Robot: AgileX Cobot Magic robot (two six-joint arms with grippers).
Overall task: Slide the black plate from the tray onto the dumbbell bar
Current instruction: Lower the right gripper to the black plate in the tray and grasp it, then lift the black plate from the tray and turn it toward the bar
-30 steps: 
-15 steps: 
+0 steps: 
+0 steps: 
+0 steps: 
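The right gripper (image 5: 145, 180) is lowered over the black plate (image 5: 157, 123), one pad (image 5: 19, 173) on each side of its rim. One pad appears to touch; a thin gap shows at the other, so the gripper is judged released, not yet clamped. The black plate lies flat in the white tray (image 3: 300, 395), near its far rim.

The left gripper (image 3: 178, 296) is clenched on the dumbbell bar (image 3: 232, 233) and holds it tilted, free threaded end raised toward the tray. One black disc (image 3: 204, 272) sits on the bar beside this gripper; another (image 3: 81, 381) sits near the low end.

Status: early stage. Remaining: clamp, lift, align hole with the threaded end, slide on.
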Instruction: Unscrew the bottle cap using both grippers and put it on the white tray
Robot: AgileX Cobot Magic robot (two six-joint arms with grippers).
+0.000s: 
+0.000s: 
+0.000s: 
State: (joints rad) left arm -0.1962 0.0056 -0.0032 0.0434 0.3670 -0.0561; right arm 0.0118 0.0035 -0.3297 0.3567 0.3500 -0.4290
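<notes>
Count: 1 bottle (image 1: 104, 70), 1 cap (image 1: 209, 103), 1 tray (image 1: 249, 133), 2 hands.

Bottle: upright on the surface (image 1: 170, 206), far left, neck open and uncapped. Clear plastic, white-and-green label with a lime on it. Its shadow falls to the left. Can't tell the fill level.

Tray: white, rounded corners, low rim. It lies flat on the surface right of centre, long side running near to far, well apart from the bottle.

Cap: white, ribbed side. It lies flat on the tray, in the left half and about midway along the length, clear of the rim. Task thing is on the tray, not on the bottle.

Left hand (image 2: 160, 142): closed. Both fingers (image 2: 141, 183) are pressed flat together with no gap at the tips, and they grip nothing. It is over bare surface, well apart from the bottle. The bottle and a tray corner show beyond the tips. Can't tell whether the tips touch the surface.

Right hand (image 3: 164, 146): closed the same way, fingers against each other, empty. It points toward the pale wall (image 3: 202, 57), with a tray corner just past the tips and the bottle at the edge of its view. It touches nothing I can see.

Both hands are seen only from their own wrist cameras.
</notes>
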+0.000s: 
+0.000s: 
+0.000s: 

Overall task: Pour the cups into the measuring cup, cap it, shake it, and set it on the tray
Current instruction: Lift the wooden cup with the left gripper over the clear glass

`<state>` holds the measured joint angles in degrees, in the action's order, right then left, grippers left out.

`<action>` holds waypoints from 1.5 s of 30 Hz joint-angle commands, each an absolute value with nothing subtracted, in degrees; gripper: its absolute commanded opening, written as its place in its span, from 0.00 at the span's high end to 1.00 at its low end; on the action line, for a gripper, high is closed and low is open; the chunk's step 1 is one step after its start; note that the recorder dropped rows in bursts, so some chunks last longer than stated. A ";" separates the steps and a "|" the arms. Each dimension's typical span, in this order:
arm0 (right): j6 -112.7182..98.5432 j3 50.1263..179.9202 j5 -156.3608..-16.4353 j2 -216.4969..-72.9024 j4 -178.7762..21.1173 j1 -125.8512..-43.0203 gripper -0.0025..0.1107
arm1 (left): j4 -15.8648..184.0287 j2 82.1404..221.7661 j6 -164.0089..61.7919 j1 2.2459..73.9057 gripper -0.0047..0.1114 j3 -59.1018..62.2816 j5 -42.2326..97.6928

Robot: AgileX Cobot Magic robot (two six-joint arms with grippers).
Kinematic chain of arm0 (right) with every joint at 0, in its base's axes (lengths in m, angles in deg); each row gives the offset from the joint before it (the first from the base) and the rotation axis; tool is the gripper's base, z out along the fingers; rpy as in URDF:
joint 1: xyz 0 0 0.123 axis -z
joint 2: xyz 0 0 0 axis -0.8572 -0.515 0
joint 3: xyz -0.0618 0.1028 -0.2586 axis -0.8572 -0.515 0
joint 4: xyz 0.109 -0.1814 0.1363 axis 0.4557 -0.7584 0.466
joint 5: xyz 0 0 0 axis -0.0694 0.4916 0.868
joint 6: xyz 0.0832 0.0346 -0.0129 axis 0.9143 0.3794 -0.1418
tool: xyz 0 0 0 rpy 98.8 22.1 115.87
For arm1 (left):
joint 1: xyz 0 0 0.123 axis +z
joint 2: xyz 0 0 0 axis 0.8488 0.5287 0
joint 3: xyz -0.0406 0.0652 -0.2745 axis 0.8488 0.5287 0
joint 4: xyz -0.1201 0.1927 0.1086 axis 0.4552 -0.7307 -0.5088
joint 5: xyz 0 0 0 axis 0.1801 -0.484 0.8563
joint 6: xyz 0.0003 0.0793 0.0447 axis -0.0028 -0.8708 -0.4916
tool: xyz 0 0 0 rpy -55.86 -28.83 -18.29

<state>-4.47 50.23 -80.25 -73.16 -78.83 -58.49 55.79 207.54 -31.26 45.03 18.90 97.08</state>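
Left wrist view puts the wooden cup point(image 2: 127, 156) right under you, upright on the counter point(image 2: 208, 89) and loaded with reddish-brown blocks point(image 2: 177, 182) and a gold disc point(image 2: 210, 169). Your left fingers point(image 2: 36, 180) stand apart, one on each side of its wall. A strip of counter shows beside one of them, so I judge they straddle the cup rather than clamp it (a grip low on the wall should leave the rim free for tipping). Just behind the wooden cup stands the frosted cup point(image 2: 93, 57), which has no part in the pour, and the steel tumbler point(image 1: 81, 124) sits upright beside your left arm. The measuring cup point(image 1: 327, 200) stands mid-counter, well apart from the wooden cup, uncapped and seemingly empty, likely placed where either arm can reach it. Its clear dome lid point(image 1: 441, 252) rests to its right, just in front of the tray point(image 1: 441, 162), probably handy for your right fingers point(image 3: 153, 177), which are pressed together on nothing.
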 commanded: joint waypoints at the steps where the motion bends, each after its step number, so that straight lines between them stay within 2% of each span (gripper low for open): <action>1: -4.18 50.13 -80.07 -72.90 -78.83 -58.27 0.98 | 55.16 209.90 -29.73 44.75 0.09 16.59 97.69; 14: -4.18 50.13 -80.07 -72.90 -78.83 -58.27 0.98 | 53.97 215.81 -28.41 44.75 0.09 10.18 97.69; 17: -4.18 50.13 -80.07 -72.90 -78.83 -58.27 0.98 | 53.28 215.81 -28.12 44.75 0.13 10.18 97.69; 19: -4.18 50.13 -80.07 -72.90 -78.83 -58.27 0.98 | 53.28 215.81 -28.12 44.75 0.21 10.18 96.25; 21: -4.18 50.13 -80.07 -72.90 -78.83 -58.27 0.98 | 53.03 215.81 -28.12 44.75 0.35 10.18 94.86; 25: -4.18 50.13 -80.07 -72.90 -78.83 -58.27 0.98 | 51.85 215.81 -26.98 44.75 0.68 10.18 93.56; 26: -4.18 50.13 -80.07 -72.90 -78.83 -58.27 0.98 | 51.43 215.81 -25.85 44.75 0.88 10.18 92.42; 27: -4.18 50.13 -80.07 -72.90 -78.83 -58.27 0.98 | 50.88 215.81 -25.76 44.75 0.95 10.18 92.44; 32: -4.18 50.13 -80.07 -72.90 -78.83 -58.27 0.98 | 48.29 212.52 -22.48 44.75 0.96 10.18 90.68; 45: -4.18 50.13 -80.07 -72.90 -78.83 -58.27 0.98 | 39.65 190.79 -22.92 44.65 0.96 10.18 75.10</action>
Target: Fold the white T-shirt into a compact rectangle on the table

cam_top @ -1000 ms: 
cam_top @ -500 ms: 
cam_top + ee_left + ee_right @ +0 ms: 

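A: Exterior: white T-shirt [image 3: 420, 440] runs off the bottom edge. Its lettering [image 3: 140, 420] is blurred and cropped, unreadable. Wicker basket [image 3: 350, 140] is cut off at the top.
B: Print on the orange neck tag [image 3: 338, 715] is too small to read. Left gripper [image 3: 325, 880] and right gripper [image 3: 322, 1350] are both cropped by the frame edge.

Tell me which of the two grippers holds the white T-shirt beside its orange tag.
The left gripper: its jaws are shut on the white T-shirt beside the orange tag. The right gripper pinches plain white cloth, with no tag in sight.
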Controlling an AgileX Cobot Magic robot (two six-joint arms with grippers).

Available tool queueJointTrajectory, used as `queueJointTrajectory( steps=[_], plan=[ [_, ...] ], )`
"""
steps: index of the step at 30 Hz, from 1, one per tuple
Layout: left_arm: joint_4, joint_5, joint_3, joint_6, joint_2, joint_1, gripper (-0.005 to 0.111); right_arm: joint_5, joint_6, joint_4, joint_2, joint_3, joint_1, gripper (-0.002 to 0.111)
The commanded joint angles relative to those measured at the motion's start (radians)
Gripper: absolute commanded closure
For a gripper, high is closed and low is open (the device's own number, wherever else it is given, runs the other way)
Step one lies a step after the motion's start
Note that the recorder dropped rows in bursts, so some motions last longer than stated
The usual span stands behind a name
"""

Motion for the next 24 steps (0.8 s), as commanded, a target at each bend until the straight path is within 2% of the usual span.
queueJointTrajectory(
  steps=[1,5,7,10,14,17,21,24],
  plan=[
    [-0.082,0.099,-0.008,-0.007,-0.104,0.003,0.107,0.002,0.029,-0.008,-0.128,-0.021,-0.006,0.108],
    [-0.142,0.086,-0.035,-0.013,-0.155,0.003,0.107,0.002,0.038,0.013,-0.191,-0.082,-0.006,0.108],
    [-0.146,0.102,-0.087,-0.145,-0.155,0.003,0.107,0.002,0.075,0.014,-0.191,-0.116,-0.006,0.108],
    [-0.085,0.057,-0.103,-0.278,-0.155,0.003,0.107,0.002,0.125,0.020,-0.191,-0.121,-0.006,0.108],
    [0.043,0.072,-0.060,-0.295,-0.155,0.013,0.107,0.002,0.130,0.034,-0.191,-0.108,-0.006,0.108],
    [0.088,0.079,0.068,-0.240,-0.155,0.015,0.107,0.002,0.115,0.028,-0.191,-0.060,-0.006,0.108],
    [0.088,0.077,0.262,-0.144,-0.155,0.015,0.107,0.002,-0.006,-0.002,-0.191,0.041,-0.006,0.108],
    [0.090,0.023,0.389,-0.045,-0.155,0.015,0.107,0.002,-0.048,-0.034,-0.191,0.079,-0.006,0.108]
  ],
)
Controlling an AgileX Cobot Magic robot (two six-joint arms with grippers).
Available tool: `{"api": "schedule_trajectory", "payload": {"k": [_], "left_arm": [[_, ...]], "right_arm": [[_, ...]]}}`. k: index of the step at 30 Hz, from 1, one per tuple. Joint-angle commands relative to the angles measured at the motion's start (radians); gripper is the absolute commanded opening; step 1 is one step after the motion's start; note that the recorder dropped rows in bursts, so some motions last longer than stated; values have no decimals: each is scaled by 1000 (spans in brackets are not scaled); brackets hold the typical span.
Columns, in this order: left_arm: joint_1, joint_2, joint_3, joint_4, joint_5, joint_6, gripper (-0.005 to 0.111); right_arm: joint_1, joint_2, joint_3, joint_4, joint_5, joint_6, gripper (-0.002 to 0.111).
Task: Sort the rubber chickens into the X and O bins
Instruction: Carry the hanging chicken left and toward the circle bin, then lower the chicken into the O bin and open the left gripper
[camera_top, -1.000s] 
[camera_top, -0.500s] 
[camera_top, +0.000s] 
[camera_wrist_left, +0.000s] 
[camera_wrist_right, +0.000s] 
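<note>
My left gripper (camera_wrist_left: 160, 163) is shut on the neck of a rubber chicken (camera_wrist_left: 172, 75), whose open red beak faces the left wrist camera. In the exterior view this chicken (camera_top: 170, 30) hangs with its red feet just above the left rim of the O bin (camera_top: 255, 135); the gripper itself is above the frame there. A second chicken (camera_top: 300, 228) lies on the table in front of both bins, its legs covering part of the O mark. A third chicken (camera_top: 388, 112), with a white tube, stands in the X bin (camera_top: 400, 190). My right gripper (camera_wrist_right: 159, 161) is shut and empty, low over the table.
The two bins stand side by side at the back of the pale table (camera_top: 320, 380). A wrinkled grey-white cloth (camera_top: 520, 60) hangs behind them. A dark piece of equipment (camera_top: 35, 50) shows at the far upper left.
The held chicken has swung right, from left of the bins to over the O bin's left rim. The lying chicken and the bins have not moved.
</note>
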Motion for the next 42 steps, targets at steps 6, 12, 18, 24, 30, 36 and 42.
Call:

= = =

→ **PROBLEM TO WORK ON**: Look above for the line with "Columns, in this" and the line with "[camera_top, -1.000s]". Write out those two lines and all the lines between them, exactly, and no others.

→ **SOLUTION TO THE PROBLEM**:
Columns, in this order: left_arm: joint_1, joint_2, joint_3, joint_4, joint_5, joint_6, gripper (-0.005 to 0.111); right_arm: joint_1, joint_2, joint_3, joint_4, joint_5, joint_6, gripper (-0.002 to 0.111).
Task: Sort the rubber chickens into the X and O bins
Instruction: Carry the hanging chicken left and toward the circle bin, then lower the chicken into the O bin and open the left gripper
[camera_top, -1.000s] 

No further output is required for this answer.